▸ Your objective
Transcribe the data below verbatim from the line with "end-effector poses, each" to the line with "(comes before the". Include both of those lines.

Dataset Start Marker

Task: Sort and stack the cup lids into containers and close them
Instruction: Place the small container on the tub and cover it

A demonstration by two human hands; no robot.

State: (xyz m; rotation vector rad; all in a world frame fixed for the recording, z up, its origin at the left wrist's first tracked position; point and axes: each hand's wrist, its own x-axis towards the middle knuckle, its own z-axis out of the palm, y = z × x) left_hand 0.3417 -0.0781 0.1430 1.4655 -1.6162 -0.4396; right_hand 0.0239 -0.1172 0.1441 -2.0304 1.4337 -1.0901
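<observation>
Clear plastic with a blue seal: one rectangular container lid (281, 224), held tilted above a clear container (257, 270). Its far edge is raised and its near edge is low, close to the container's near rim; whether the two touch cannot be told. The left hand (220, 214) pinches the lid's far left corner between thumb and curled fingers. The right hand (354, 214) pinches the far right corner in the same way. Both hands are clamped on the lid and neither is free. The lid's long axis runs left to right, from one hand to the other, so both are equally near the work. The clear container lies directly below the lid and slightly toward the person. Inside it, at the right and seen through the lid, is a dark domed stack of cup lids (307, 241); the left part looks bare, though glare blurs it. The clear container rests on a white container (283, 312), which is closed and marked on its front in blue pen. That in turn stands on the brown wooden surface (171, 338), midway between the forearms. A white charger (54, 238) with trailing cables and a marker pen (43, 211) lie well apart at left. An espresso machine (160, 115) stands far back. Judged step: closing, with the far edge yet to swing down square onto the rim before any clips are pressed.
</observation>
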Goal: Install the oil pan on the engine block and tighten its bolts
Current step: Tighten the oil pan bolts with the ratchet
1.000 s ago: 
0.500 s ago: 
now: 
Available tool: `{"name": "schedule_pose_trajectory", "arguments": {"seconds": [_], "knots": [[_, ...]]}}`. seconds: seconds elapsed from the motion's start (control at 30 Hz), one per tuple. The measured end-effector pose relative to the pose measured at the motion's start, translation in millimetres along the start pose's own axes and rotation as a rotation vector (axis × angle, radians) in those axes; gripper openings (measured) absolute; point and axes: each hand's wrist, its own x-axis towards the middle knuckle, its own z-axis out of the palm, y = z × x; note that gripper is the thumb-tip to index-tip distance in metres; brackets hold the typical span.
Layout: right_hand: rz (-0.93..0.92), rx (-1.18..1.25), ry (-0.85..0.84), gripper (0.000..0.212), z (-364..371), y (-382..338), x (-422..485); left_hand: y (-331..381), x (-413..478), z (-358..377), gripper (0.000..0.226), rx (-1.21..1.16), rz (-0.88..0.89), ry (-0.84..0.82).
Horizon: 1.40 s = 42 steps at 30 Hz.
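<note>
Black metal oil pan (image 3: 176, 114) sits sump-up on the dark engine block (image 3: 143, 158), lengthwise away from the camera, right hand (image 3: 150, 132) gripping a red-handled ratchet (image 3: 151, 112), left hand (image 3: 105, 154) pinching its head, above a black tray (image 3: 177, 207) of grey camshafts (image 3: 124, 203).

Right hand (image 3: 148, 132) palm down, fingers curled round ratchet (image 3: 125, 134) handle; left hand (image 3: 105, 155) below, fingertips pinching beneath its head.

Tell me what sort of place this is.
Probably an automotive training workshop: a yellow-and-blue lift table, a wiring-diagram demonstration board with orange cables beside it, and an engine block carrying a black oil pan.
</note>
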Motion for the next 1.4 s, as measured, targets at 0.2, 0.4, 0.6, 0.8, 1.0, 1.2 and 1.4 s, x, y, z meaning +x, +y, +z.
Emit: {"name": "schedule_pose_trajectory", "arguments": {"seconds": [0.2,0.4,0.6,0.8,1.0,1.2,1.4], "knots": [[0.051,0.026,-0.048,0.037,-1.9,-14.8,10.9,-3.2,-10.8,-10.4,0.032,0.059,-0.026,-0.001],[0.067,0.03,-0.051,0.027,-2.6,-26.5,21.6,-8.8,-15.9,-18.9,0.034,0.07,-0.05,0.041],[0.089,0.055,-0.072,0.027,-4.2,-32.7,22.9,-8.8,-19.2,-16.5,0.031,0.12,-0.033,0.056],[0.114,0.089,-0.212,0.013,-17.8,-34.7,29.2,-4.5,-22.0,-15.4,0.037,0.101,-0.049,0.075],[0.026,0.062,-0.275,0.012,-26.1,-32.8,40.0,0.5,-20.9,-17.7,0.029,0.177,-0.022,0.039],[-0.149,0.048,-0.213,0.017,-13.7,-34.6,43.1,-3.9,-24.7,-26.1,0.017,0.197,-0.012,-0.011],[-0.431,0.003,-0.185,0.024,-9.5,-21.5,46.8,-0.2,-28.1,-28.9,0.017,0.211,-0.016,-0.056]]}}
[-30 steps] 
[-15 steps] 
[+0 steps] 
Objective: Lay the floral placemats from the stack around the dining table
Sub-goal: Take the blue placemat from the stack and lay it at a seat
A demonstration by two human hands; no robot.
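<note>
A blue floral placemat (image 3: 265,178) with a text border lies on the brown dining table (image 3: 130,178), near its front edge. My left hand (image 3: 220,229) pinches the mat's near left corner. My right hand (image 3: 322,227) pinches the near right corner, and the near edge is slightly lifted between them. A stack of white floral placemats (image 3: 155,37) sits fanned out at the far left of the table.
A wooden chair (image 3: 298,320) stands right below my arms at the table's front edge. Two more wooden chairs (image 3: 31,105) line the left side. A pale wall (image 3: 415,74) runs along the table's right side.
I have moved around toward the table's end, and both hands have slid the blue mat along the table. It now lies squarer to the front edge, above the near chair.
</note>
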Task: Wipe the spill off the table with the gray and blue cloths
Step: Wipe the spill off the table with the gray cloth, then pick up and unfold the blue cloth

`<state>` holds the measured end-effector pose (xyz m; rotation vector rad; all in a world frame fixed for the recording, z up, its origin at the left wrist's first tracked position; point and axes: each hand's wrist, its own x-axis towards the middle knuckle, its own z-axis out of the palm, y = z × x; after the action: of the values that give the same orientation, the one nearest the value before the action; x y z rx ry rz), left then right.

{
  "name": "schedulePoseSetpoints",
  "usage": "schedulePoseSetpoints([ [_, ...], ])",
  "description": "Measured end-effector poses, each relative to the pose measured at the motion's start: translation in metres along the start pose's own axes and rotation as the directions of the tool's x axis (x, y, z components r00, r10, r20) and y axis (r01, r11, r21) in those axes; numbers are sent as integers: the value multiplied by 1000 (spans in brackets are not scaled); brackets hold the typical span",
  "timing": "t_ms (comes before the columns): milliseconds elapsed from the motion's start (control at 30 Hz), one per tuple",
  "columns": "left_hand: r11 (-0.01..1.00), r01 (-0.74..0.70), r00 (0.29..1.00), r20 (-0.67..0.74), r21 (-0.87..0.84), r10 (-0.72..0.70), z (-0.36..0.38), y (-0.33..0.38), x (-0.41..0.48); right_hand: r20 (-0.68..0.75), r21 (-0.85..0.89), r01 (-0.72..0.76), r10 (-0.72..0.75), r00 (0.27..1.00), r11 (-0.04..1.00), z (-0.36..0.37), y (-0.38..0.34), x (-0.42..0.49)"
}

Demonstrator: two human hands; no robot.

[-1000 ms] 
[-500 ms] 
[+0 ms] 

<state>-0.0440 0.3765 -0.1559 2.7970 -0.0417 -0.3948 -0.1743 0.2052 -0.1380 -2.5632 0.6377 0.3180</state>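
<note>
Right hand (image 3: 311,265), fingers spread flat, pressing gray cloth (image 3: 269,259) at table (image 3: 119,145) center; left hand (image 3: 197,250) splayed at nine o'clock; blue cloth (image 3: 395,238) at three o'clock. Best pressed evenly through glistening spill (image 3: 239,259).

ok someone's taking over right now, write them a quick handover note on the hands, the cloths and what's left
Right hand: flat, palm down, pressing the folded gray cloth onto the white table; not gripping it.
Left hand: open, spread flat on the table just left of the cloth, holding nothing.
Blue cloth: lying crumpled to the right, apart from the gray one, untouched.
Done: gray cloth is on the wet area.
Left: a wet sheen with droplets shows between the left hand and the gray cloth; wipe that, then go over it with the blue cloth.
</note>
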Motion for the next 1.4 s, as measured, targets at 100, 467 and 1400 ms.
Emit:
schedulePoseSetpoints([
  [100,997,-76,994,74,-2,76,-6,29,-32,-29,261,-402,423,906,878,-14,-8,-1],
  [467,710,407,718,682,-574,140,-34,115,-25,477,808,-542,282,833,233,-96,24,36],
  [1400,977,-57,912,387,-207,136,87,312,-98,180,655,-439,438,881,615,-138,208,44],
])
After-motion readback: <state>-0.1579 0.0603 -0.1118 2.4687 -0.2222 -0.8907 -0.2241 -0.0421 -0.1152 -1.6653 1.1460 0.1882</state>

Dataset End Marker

▸ Exercise output
  "description": "Measured end-effector poses, each relative to the pose measured at the motion's start: translation in metres along the start pose's own axes and rotation as the directions of the tool's x axis (x, y, z components r00, r10, r20) and y axis (r01, r11, r21) in those axes; numbers are sent as integers: the value multiplied by 1000 (spans in brackets are not scaled); brackets hold the typical span",
  "timing": "t_ms (comes before the columns): milliseconds elapsed from the motion's start (control at 30 Hz), one per tuple",

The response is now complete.